Note: this code should run exactly as-is but requires...

[dependencies]
futures-preview = { version = "=0.3.0-alpha.19", features = ["async-await"] }
hyper = { version="0.13.0-alpha.4", features=["unstable-stream"] }

Because you're requiring St: Unpin you shouldn't need any unsafe, you can just ignore pinning entirely and use Pin::new where needed to call other methods. If you want to properly project a pin of your type to a pin of a field I would strongly recommend pin-project for that, it provides a safe abstraction so that you can't make a mistake.

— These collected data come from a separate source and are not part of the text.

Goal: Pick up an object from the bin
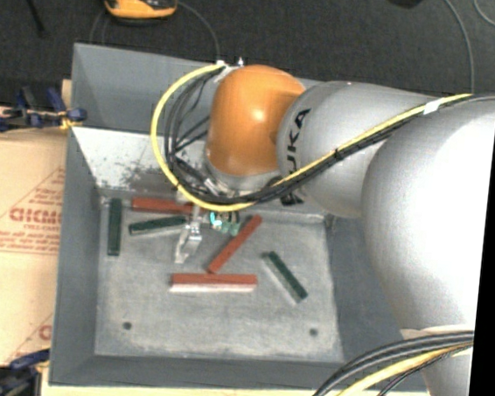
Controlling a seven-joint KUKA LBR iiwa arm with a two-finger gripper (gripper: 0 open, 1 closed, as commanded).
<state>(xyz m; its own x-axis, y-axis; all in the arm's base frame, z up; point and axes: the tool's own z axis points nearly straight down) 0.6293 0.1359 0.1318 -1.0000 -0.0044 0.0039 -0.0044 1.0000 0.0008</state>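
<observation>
Green stick (158,225) in the bin (216,326) lies just left of my gripper (190,244), a slanted red stick (234,244) just right; open or closed, I cannot tell.

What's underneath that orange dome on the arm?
The gripper hangs there, between a green stick and a slanting red stick. A second red stick runs under the cables, its end covered, like the bin floor behind.

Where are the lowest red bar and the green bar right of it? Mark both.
Lowest red bar (214,281): camera view, middle of its top face.
Green bar (284,276): camera view, middle of its length.
</observation>
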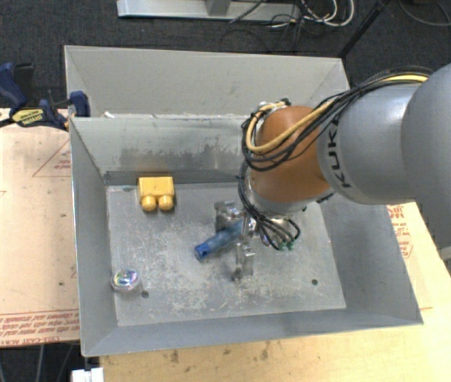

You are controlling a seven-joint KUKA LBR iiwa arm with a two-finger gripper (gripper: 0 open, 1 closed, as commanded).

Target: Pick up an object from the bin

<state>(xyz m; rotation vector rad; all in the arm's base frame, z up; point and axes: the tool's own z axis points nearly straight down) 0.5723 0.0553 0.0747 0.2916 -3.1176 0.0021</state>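
Camera view: the claw (235,239) is seen low at the middle of the bin (90,213) floor, fingers spread astride a blue stick-shaped thing (209,247) lying there. Nothing is gripped yet; closing and lifting are judged to remain.

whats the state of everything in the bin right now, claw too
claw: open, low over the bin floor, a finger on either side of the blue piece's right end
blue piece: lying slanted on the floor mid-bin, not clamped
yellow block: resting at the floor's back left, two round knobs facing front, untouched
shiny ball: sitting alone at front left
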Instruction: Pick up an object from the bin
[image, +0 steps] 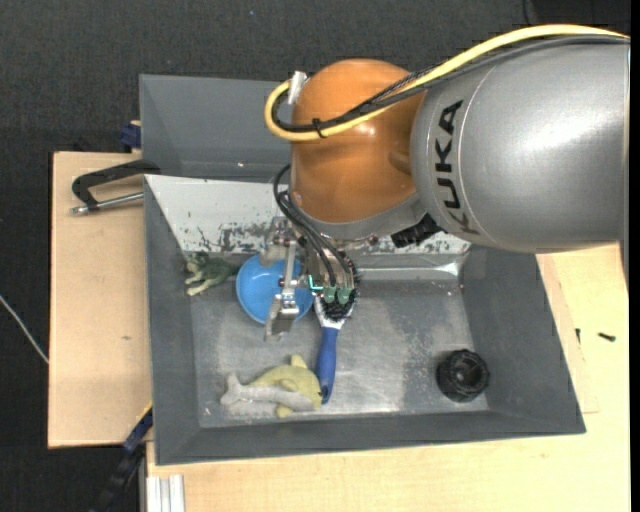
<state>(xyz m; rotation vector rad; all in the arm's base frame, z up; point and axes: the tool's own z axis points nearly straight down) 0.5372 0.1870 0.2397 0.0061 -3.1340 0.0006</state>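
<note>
While the orange-capped arm (350, 140) hangs over the grey metal bin (175, 330) from the right of the camera view, its gripper (308, 300) stands low over the bin floor just left of centre, fingers apart with nothing seen between them. One silver finger (284, 300) is just beside the right edge of a blue round bowl-like thing (258, 285). The other is at the top end of a blue-handled brush (326, 362), which lies along the floor pointing towards the front wall; whether they touch cannot be told. A pale yellow soft toy (278, 385) lies beside the brush's lower end, by the front wall. A green toy figure (205, 272) sits at the back left, near the bowl-like thing. A black round cap (462, 373) lies well apart at the front right
</note>
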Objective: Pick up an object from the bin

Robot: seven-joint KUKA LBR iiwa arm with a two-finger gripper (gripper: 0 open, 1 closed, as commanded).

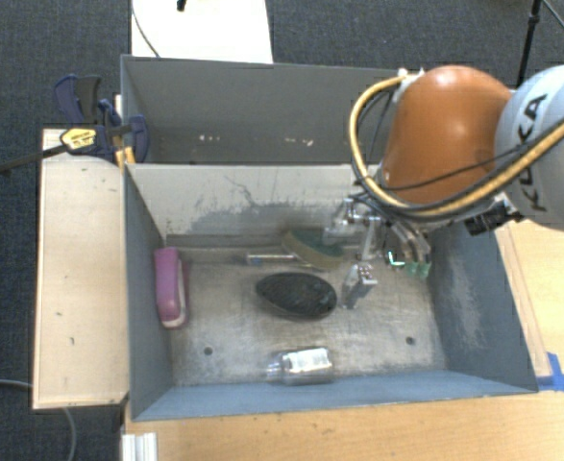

I'm not sure about the VecDeque usage, I never got around to trying it out for anything similar to this. I do know that using memchr can provide a very significant speed boost for scanning for the end-of-line (even for just a 16 character line I've encountered a 7% speedup in the past).

Rather than using iterator adaptors like that I would just go for Vec::split_off (or VecDeque::split_off maybe) since that's guaranteed to be a simple copy, and can often result in more readable code for simple splitting like this.

Personally I would probably use futures::stream::IntoAsyncRead to convert the stream-of-chunks back into a byte-stream, then futures_codec with a simple line-based codec to convert the byte-stream into a stream-of-lines. That would probably sacrifice some performance as it won't be copying exactly a chunk at a time from the underlying stream, but probably not enough to be significant (and futures_codec may some day get support for AsyncBufRead which would mitigate that).